**YOUR ASSIGNMENT:**
From the entries below, return exactly the lines beginning at the one that contains "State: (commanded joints" and ending at the one that contains "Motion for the", both of them included, and only those lines.
===============
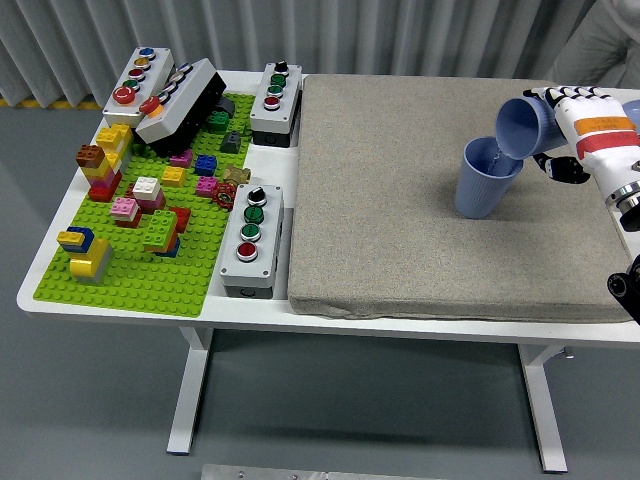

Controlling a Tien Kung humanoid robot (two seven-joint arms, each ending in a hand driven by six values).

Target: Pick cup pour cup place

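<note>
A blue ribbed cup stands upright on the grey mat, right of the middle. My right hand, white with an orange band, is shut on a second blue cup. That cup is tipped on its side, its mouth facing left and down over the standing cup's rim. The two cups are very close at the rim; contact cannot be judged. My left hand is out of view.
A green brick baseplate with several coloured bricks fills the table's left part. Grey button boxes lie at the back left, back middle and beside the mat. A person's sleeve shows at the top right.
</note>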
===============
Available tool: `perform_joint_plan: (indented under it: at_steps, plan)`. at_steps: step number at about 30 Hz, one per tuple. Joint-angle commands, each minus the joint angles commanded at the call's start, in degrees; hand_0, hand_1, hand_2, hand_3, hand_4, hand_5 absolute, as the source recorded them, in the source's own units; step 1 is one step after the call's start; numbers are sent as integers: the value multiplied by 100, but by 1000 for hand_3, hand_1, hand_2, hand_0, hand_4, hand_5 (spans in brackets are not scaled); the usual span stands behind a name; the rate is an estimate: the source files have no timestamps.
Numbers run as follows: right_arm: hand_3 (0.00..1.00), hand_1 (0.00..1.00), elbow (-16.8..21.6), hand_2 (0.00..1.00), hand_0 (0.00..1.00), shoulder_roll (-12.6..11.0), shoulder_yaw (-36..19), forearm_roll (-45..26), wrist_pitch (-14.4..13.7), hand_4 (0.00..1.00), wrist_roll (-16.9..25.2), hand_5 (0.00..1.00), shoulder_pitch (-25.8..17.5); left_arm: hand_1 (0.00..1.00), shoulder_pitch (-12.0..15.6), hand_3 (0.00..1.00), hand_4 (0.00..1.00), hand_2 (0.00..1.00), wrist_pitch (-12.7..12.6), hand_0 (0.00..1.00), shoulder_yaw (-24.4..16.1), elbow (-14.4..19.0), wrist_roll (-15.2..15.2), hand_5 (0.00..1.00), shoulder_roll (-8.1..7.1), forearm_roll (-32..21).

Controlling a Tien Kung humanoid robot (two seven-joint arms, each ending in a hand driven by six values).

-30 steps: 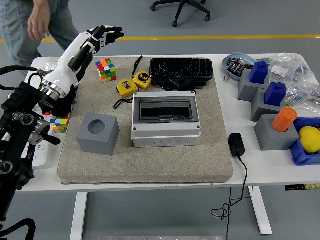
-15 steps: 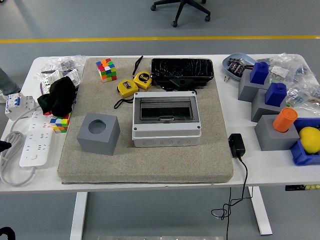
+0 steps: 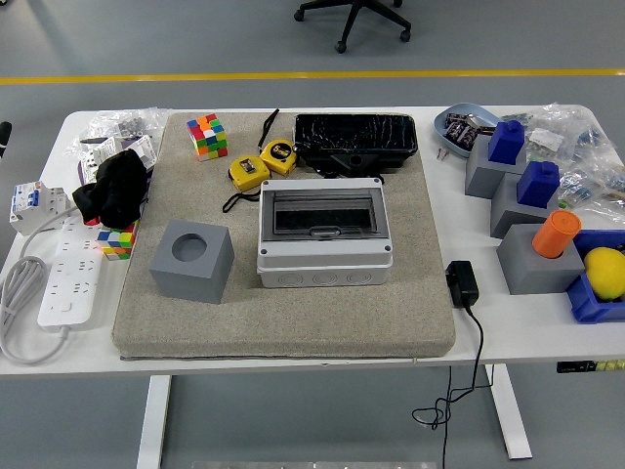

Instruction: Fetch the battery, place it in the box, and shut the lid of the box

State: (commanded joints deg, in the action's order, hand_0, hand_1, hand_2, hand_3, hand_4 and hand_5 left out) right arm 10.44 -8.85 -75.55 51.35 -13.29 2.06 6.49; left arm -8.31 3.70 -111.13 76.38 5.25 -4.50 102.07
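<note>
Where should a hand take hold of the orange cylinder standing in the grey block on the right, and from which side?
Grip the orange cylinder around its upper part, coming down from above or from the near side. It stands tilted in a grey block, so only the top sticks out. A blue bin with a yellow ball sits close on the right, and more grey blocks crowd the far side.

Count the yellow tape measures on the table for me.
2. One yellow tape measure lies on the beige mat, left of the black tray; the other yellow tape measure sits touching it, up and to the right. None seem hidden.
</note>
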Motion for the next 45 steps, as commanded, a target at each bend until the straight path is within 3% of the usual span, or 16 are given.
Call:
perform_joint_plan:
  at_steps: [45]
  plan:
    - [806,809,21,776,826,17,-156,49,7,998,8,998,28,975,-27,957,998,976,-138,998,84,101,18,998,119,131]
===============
**YOUR RESPONSE:**
State: (commanded joints deg, in the action's order, hand_0, hand_1, hand_2, hand_3, hand_4 and hand_5 left out) right arm 10.44 -8.85 -75.55 51.35 -13.29 2.06 6.49; left arm -8.31 3.70 -111.13 76.38 5.25 -4.50 102.07
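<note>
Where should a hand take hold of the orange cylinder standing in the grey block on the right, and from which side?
Grip the orange cylinder around its upper part, coming down from above or from the near side. It stands tilted in a grey block, so only the top sticks out. A blue bin with a yellow ball sits close on the right, and more grey blocks crowd the far side.

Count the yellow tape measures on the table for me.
2. One yellow tape measure lies on the beige mat, left of the black tray; the other yellow tape measure sits touching it, up and to the right. None seem hidden.
</note>
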Motion for the next 45 steps, as commanded, a target at each bend until the straight path is within 3% of the usual span, or 16 are given.

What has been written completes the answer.